Objective: To analyze the clinical features and prognosis of 28 children with myelodysplastic syndrome (MDS) and to screen the high risk factors affecting the prognosis so as to provide the new ideas for standard of clinical diagnosis and therapy.
Methods: The clinical data of 28 children with newly diagnosed MDS treated in our hospital from March 1994 to July 2016 were analyzed retrospectively, the features of disease onset and the results of laboratory examination were summarized, all MDS children were followed up, the prognosis and the high risk factors affecting the prognosis were evaluated.

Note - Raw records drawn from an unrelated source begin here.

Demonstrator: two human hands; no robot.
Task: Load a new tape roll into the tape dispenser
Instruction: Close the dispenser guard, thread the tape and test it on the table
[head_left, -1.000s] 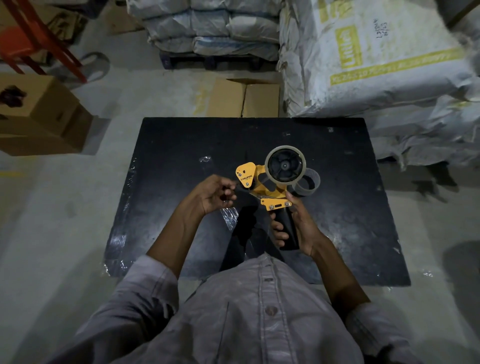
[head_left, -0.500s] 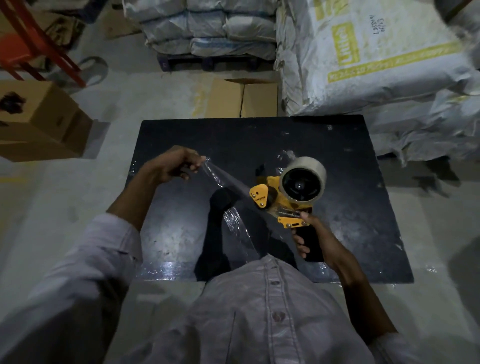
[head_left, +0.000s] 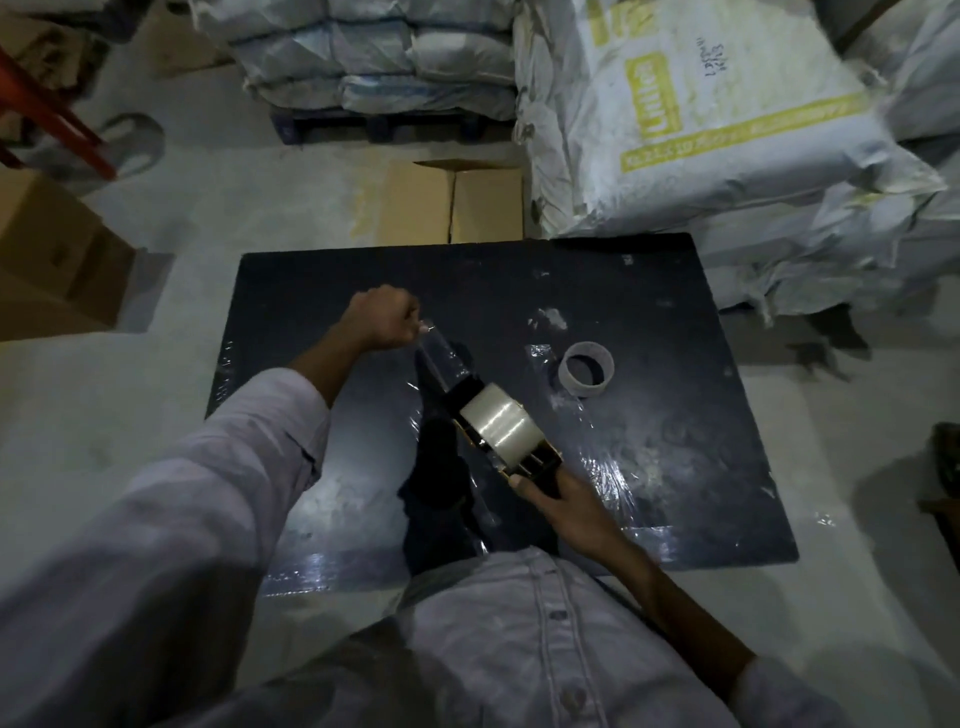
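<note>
Leader strip drawn taut from the loaded dispenser

Right hand (head_left: 566, 506) is wrapped round the handle of the yellow-and-black pistol-grip tape dispenser (head_left: 537, 457). The full roll of clear packing tape (head_left: 501, 423) sits on the hub just ahead of that grip, so the roll looks seated. Left hand (head_left: 382, 317) is closed in a fist, pinching the free end of the clear tape strip (head_left: 441, 358), which runs straight from the dispenser's nose to the pinch, well ahead and left of the handle grip. Off to the right of the roll, apart from both hands, the empty grey cardboard core ring (head_left: 587, 370) stands on the black floor mat (head_left: 675, 312).

The step in hand seems to be drawing the leader through the nose. It would go best with the handle held steady and the pull kept in line with the nose, so the strip stays flat, centred and untwisted, and does not fold onto itself before it meets the blade.

A white woven sack (head_left: 727, 104) beyond the mat carries yellow printing and a dark handwritten scrawl, neither sharp enough to read. No brand mark shows on the dispenser from this angle
</note>
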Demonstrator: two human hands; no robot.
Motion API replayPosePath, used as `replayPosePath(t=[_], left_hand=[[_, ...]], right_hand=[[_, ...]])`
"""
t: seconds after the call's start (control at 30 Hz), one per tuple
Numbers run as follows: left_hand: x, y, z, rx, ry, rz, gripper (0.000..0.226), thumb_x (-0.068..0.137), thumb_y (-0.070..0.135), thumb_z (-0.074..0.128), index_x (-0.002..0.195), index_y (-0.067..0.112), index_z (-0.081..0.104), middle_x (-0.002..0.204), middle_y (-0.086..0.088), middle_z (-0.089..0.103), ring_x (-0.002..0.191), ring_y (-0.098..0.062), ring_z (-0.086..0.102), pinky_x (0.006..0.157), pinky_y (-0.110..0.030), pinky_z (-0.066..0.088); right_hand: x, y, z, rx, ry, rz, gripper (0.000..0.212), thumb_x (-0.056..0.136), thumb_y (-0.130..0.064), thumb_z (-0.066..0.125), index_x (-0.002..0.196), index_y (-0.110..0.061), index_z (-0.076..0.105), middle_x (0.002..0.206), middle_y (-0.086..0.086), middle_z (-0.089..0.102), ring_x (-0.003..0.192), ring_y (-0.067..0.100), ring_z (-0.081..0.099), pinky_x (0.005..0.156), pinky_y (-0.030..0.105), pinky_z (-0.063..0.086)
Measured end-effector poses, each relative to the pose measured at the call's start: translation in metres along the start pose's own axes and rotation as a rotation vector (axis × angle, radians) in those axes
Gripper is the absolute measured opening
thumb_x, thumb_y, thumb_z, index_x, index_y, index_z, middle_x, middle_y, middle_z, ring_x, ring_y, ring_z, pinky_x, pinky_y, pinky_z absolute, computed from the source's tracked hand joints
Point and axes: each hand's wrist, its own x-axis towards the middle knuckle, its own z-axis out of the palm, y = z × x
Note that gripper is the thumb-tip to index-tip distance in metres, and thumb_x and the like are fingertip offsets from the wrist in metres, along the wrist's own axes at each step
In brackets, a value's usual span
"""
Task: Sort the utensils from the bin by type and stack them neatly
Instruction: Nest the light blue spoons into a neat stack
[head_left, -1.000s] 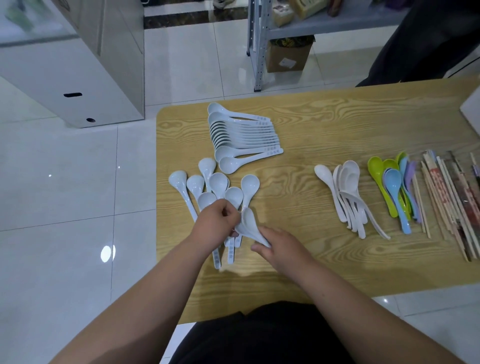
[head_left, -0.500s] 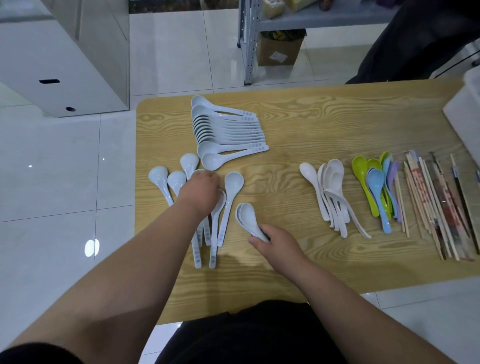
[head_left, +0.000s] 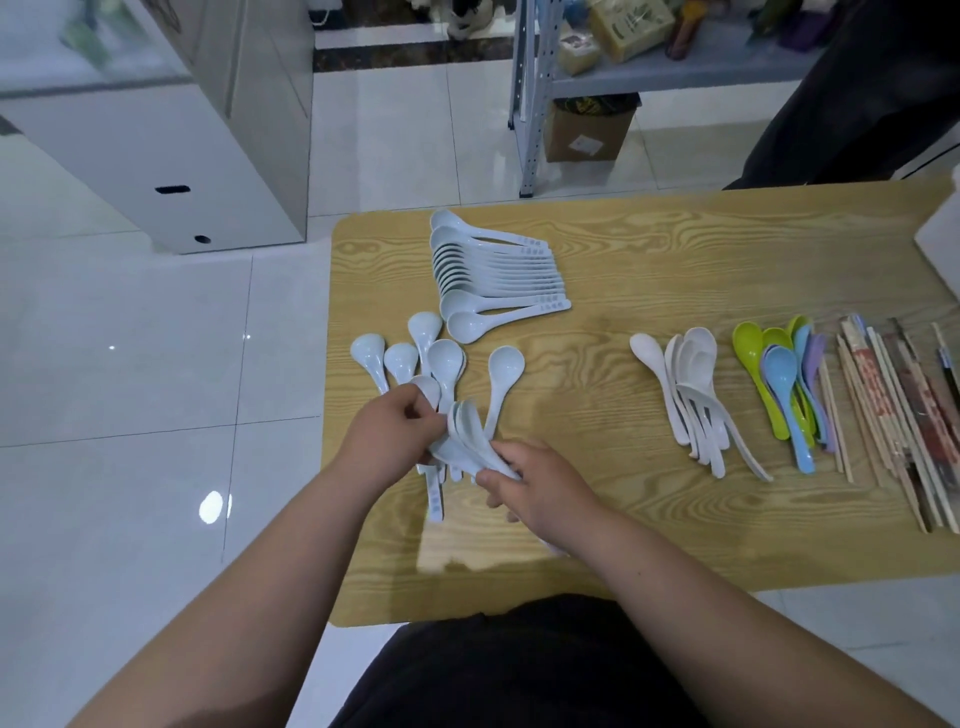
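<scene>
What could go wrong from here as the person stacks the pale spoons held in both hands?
1. The nested spoons are pinched between the left hand and right hand; the bundle might slip and scatter.
2. The hands hover over the loose spoons; a knock could send one past the nearby table edge onto the floor.

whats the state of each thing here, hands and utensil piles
left hand: grips nested spoons at the bowls
right hand: grips their handles
nested spoons: held between both hands
loose pale blue spoons: fanned out, unstacked
spoon row: neatly overlapped
white spoons: loose pile
coloured spoons: loose pile
chopsticks: laid side by side
</scene>
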Motion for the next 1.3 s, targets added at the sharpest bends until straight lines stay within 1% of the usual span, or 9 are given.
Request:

Results: In all 28 MDS children, the ratio of male to female was 1.8∶1, the incidence of MDS was observed in boys, while the low incidence of MDS was found in older children. The clinical manifestations were mainly the decrease of three series blood cells in 16 cases (57.14%), other cases presented simple anemia (7.1%), simple thrombocytopenia (7.1%), neutropenia with anemia (14.29%), and anemia with thrombocytopenia (14.28%).The bone marrow image showed mainly hyperplasia (82.14%), and the pathological hematopoiesis, moreover the manifistation of pathological hematopoiesis was different in forma and degree; the bone marrow biopsy showed the typical abnormal localization of immature precursor(ALIP) accepted for 33.33%; the chromosome karyotype detection showed the detected rate of chronosome abnormality was 41.18%. The median follow-up time was 1.75 years. 5 children with MDS received the hematopoietic stem cell transplantation (HSCT), among them 1 dead and 4 maintained CCR; Out of other 23 patients no-received HSCT, 7 cases given up treatment after confirmed diagnosis, 16 cases received the chemotherapy (2 cases given up treatment after CR, 5 cases transformed into AML, 3 cases relapsed, 3 cases maintained CCR), 11 cases dead, 9 cases failed to be followed up. The 5-years OS rate and EFS rate in all patients were predicted as (38.2±11.3)% and (35.3±11.3)%,respectively, among them, the OS and EFS rates of patients received the HSCT allo superior to those of patients did not received HSCT [(80.0±17.9)% vs.(22.8±11.5)%] (P<0.05) and [(80.0±17.9)% vs (17.5±11.1)%](P<0.05). Analysis showed that in addition to receiving the HSCT(P<0.05), platelet decrease in peripheral blood(P<0.01), the age, sex, existance of micromegakaryocytes in bone marrow and progressive MDS or no influenced not on the prognosis(P>0.05).
Conclusion: The children MDS is rare and easy to be misdiagnosis, moreover displays more high heterogeneity and poor prognosis, thereby the early diagnosis is crucial, in addition, the system of prognosis evaluation is imperative to be perfected. The HSCT may be the effective method for curative treatment of childhood MDS.